Settlers spray-painted graffiti proclaiming “Death to Arabs” on their home in Hebrew while others climbed on the rooftop, bashing it with sledgehammers. Another group hit the door of the house, where Abu Awad’s brother and family were hiding with their 80-year-old father.
The settlers council denied that anyone from Shiloh was involved.
In February, the army churned up the only road by which Abu Awad could get home from the main road, leaving him only a rough dirt trail to access his land.
By then, the olive harvest season was over. It had been a disaster for more than Abu Awad’s family.
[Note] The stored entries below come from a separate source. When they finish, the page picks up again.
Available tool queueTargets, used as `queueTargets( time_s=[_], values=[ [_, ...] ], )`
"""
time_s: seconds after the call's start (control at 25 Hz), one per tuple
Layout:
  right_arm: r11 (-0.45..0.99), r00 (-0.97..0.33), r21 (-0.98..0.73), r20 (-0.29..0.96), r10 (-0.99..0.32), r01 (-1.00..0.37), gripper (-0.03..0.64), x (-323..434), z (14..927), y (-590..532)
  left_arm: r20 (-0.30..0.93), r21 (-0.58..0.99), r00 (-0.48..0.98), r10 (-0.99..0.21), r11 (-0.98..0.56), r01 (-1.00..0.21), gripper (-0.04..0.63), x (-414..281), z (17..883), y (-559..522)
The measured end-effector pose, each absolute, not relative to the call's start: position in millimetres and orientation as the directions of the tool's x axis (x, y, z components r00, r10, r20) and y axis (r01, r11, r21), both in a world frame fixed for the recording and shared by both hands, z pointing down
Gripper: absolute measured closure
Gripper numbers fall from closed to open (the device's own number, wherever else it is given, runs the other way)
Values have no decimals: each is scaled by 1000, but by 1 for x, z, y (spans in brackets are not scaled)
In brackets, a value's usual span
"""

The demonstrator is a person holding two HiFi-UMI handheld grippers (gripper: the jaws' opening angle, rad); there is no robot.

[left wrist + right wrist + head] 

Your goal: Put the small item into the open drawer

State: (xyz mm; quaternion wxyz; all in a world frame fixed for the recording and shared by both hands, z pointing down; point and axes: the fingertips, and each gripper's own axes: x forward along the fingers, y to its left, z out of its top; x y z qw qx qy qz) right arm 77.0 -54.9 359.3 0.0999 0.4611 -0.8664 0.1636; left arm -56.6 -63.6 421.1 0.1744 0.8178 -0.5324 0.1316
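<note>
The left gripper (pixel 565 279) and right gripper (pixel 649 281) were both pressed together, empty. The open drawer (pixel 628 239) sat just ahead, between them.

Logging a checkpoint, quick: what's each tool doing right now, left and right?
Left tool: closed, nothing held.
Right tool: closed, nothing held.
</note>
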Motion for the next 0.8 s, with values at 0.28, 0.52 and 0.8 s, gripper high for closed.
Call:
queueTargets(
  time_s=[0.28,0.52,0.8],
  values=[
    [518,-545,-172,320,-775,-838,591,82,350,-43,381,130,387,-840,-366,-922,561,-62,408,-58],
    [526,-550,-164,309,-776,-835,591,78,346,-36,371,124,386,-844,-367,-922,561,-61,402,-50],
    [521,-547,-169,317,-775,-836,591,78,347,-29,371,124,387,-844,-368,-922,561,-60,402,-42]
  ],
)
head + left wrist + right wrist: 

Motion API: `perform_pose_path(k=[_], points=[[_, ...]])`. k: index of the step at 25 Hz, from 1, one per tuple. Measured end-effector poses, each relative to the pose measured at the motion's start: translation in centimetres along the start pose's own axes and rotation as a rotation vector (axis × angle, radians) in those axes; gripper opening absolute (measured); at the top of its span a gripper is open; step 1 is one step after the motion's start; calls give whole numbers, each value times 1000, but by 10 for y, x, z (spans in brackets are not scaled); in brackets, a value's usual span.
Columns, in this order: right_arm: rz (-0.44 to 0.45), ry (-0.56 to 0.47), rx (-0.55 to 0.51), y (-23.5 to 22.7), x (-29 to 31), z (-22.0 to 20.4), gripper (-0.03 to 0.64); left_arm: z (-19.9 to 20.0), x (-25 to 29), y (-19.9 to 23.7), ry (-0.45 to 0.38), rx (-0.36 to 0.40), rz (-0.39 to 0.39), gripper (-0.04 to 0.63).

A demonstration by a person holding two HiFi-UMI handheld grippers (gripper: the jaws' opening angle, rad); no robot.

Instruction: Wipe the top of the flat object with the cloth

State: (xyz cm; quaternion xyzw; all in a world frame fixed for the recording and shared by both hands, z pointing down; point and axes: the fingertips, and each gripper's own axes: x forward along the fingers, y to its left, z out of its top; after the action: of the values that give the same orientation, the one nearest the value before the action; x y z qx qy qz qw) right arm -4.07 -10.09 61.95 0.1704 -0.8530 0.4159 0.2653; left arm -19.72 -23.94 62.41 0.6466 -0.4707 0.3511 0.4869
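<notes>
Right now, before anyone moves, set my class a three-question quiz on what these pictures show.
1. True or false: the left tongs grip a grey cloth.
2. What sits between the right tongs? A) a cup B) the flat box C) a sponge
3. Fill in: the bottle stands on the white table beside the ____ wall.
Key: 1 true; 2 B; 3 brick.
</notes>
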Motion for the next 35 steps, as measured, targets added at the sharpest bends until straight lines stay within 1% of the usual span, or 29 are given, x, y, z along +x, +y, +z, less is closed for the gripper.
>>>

Almost 96,000 acres of olive groves — about 40% of the West Bank’s total — went unharvested, according to the U.N.
Abbass Melhem, head of the Palestinian Farmers’ Union, estimated that the harvest had brought in $60 million — well below the $160 million the World Bank defines as a “good year.”
Meanwhile, the olive press that serves Turmus Ayya and other villages produced less than a fifth of its normal output, according to B’Tselem, the rights group.
Abu Awad would normally have more than 200 tanks of oil to sell. This year he didn’t even get 20. But no matter what happened, he had no plans to leave.
“Today they stop me from picking olives. Tomorrow they’ll tell me I can’t walk around my own home,” he said.
“I’m staying on my land,” he said. “In my house.”
Yam and special correspondent Matan Cohen contributed to this report.